What are your resources of inspiration, both artistically and sonically?
What are your favourite plugins and sample libraries at the moment?
I just wrote this new piece of music yesterday inspired by the script for ‘Assassin’ (a film I’m scoring early next year) within which you can hear rhythms from Noiseguild’s new 24 Tone Gong library among other things from Spitfire, etc. (Check out the audio here) With this cue, you can hear just me “sketching” ideas without concern for locking to picture, etc. Just trying out ideas to see how they work. I’m also really enjoying 8Dio’s new string libraries across the board. Agitato is pretty incredible I have to say, and anyone who has heard my demo work for them knows how much I enjoy Adagio and all of their other stuff. Spitfire has become a go-to for me as well. So so many libraries.. I enjoy getting beta copies and staying on the cutting edge of it all. It all serves the music, and the projects well in the end.

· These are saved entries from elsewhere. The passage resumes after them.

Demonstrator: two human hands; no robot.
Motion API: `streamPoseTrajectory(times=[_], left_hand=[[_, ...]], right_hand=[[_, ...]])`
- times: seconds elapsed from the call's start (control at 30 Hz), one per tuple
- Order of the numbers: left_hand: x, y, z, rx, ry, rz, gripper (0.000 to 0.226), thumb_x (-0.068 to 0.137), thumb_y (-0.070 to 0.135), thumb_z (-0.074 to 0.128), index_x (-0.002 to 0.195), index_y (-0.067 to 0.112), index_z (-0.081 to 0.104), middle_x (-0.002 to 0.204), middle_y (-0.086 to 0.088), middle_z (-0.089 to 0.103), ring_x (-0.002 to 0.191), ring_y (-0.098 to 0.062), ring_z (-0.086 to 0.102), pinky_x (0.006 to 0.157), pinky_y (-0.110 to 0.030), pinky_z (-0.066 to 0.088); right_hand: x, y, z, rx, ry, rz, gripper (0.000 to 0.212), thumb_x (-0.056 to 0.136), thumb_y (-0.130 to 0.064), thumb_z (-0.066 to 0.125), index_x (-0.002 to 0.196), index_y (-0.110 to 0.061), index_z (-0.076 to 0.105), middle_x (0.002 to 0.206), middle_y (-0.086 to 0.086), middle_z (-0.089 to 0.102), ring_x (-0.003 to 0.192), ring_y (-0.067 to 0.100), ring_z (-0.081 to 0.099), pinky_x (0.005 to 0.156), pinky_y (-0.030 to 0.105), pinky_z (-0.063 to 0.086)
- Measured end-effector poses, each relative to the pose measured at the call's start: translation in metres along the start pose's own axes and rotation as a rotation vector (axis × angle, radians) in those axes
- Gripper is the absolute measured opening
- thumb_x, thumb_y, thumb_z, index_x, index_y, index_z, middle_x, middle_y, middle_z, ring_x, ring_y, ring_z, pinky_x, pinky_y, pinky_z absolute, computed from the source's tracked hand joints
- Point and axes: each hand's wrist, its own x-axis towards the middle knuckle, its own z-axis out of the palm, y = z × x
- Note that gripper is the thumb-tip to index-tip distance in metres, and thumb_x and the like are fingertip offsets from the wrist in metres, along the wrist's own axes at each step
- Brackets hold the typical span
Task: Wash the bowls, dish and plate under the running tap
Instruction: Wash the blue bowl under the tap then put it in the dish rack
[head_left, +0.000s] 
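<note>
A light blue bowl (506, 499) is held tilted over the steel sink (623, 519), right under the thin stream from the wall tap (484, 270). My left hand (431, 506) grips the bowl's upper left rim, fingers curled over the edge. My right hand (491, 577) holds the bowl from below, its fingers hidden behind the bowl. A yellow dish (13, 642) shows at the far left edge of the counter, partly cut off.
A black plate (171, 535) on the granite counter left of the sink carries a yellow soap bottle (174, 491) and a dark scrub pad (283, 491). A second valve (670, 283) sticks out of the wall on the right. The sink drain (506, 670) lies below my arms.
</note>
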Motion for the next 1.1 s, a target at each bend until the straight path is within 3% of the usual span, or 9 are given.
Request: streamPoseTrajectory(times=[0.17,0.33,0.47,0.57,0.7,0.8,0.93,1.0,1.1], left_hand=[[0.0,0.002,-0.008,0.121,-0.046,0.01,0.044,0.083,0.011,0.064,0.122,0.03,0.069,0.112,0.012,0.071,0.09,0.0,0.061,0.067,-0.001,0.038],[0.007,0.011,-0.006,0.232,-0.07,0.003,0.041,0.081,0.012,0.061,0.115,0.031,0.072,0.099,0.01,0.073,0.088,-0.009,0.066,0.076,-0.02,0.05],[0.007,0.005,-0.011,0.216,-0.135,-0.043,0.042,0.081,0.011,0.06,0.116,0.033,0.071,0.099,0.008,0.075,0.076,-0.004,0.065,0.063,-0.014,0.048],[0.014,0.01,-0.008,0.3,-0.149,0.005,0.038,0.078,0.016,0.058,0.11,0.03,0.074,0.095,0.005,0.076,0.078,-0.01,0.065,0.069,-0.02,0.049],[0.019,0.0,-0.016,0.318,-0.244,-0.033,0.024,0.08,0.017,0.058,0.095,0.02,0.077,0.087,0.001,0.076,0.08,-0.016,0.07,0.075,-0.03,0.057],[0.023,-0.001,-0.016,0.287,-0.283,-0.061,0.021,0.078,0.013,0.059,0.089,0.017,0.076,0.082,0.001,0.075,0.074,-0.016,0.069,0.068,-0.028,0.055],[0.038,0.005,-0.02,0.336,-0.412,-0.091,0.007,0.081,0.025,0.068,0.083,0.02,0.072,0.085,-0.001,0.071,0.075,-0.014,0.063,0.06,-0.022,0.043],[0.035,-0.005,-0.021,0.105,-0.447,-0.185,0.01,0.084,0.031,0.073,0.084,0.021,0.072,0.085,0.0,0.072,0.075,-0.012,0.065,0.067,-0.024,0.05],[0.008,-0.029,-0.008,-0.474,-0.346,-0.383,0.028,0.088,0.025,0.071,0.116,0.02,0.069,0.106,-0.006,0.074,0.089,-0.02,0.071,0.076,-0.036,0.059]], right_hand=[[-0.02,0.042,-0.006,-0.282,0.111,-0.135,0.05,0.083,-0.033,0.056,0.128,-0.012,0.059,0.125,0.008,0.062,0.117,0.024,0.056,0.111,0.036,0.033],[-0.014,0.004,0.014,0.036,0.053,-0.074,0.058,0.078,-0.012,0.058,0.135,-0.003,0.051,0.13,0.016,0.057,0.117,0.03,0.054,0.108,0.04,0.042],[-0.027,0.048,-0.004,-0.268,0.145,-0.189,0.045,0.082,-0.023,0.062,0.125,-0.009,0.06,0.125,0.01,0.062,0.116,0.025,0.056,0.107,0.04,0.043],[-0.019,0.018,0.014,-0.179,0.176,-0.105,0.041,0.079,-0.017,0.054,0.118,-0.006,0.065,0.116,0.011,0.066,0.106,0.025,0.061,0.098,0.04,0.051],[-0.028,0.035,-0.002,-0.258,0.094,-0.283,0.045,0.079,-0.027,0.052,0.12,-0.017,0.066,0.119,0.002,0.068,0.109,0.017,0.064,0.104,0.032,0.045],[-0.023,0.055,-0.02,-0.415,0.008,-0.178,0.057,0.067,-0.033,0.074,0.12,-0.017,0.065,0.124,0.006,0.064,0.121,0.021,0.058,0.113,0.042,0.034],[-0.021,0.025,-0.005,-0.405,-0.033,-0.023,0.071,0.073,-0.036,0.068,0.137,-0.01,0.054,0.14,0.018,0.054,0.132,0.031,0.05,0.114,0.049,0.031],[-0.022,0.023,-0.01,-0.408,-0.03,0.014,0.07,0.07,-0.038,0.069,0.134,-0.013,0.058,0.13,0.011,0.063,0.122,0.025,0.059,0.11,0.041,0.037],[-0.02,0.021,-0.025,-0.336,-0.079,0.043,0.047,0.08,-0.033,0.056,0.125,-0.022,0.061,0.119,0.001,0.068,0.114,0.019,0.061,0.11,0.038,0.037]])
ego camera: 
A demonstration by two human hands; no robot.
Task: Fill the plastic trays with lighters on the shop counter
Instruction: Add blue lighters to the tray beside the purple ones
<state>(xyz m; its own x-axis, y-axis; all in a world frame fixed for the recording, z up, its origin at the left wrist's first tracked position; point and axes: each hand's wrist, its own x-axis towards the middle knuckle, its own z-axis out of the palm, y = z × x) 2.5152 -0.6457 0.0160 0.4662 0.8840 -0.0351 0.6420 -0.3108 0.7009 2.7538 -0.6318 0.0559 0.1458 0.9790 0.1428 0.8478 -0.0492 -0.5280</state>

What one gadget could you not do without on a daily basis?
My email.. ha. For music, I’m not sure.. I could adapt if needed. I just need an instrument and some way to record it so we can use it for the project. I have to admit it’s nice having all the gadgets, but honestly, it’s about the visceral soul of the music and how it communicates emotion. That’s the bottom line.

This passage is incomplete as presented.